La demande principale de M. et Mme [H] étant accueillie, leur demande subsidiaire est devenue sans objet.
Sur la demande de dommages-intérêts en réparation du préjudice moral
M. et Mme [H] soutiennent qu’ils ont subi un préjudice moral à hauteur de 3000 euros mais ne produisent aucun élément permettant de justifier de l’existence et de l’étendue de ce préjudice. Leur demande formée à ce titre sera donc rejetée.

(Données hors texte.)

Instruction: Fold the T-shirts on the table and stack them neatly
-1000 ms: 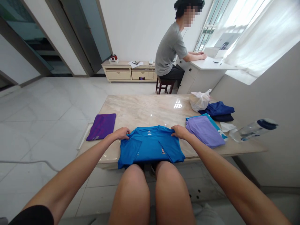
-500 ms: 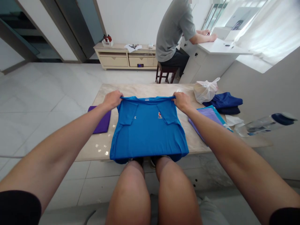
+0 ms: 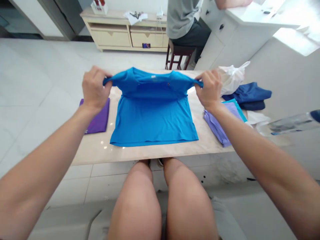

Sur les demandes accessoires
L’article 695 du code de procédure civile énumère les frais du procès qui entrent dans la catégorie des dépens. Il est de principe que les dépens sont à la charge de la partie perdante, conformément à l’article 696 du code de procédure civile.
Partie perdante au procès, la BNP Paribas sera condamnée aux dépens.
Elle sera également condamnée à payer à M. et Mme [H] la somme de 3 000 euros en application de l’article 700 du code de procédure civile.
Les décisions de première instance sont de droit exécutoires à titre provisoire, en application de l’article 514 du code de procédure civile.
Le juge peut toutefois écarter l’exécution provisoire de droit, en tout ou partie, s’il estime qu’elle est incompatible avec la nature de l’affaire, conformément à l’article 514-1 du code de procédure civile.
Compte tenu de l’ancienneté du litige, il n’y a pas lieu d’écarter l’exécution provisoire.
PAR CES MOTIFS
Le tribunal, statuant publiquement, par jugement contradictoire, mis à disposition au greffe et en premier ressort,
CONDAMNE la société anonyme BNP Paribas à payer à M. [O] [H] et Mme [R] [Z] épouse [H] la somme de 11.228 euros au titre des opérations de paiement non autorisés, avec intérêts au taux légal majoré de 15 points à compter du 16 décembre 2022 ;
REJETTE la demande de dommages-intérêts présentées par M. [O] [H] et Mme [R] [Z] épouse [H] en réparation de leur préjudice moral ;
CONDAMNE la société anonyme BNP Paribas aux dépens ;
CONDAMNE la société anonyme BNP Paribas à payer à M. [O] [H] et Mme [R] [Z] épouse [H] la somme de 3 000 euros au titre des dispositions de l’article 700 du code de procédure civile ;
REJETTE toute autre demande plus ample ou contraire ;
RAPPELLE que le présent jugement est de droit exécutoire à titre provisoire.
Fait et jugé à [Localité 5] le 07 Juillet 2025.